KAILUA (KHNL) - Cutting down trees and pulling out plants. It might not sound earth friendly, but it is helping the environment. Because there is too much green in Hawaii's largest wetland.
It's a hot summer day, while many students out of school are hitting the beach and working on their tan, dozens of students are working at Kawainui Marsh.
"We're out here to make this island look more beautiful, restore native plants and bring back Hawaii" said Kaimuki High School student, Cherie Patton.
Kawainui Marsh used to be the state's largest fishpond, an open water area.
But over the years, invasive plants moved in, moving out native birds.
Now humans are fighting back. Clearing weeds and opening up channels in the marsh's islets.
"Its important for our wetland birds, our native birds, to bring them back to Kawainui Marsh" said Chuck "Doc" Burrows, a Restoration Coordinator.
Its a year round effort to reduce invasive species. And even though its been going on for quite a while, more help is needed from volunteers.
This is a project to demonstrate to the state and the community what needs to be done to help.

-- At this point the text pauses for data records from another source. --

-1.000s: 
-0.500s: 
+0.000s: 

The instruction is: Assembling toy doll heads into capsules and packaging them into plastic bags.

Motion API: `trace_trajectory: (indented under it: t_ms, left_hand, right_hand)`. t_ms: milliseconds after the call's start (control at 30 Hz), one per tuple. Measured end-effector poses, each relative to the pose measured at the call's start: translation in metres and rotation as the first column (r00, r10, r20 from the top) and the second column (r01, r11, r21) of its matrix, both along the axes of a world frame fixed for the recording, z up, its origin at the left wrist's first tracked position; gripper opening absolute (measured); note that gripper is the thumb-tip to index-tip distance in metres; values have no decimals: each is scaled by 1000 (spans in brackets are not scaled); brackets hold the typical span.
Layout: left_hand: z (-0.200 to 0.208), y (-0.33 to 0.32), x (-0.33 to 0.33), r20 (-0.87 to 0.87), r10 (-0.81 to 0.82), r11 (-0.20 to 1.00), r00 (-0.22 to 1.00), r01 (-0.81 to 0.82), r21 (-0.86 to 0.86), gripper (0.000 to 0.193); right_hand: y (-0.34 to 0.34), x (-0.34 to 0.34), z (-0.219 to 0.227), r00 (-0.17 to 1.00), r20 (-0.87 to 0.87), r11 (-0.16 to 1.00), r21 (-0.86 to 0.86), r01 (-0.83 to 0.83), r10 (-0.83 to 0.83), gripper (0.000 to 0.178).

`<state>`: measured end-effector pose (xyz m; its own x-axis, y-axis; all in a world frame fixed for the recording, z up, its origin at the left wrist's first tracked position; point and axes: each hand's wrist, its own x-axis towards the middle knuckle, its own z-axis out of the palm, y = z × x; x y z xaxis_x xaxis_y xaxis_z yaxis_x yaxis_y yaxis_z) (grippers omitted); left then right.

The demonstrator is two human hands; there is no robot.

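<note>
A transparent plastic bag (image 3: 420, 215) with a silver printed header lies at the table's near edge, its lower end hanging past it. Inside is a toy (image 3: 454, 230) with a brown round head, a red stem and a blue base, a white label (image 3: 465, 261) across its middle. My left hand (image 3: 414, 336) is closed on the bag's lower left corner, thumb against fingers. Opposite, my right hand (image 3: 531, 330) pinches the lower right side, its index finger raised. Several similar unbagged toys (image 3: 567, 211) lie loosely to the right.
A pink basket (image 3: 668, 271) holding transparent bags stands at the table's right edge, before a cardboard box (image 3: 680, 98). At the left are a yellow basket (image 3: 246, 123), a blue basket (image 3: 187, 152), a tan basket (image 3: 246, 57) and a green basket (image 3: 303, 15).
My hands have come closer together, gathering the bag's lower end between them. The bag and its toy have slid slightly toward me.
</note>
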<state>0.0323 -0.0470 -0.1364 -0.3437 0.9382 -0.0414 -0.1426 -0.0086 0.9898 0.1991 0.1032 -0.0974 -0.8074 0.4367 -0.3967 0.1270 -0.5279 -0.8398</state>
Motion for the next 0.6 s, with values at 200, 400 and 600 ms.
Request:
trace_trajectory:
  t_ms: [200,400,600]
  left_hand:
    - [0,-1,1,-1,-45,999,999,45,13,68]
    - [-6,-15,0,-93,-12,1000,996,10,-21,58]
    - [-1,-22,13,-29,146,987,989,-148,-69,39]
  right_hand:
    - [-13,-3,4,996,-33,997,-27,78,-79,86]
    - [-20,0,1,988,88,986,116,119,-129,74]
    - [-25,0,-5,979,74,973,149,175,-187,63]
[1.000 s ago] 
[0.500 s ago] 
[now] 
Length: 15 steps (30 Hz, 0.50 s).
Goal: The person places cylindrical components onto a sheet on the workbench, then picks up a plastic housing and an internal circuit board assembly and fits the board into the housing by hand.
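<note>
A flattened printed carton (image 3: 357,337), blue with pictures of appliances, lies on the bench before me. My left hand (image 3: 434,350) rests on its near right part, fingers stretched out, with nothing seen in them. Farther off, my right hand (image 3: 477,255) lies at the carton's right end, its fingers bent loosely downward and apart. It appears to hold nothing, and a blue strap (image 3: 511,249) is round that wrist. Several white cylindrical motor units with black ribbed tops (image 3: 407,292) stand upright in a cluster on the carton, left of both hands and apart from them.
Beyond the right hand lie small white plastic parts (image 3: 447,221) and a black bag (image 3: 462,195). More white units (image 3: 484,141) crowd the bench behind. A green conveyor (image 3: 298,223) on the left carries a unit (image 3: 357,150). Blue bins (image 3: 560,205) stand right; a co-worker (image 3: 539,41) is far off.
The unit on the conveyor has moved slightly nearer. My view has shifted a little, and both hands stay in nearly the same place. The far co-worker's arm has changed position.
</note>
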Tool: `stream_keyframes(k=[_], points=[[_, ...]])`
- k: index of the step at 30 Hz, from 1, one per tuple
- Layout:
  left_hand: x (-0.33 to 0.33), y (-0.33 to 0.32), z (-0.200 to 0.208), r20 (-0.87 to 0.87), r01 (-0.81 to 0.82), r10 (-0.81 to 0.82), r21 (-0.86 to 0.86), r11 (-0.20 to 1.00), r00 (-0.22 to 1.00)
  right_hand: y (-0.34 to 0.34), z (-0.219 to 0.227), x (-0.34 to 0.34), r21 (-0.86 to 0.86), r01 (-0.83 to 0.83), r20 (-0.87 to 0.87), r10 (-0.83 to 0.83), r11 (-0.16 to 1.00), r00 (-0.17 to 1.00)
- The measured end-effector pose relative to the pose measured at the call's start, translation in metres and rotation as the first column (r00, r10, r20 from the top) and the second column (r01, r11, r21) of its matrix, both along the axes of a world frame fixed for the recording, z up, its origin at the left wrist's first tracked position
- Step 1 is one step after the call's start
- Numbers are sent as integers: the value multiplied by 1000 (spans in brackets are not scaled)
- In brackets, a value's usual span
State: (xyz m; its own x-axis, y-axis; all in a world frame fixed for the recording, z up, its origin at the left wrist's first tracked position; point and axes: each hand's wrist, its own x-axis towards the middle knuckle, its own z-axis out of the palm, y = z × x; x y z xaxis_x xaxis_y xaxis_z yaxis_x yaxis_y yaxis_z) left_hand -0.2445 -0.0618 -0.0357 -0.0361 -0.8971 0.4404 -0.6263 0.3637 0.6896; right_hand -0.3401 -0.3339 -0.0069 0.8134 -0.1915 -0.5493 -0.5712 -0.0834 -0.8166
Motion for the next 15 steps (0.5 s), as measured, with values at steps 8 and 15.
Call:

And how even a day's work can make a difference in the health of this habitat.
Its back breaking work, that has even brought in students from the mainland. Who are spending their summer here on this restoration effort. While they end up muddy, sore and tired, these students also get something else from this labor with the land.
"I feel like I actually get something out of this. I feel like I did a good job at the end of the day and I know I helped Hawaii which is a good thing" said Daniel Lipkowitz, a student from New Jersey.
As part of the restoration and education of Kawainui Marsh, there are informative tours held the first saturday of each month. With work projects held on following saturdays.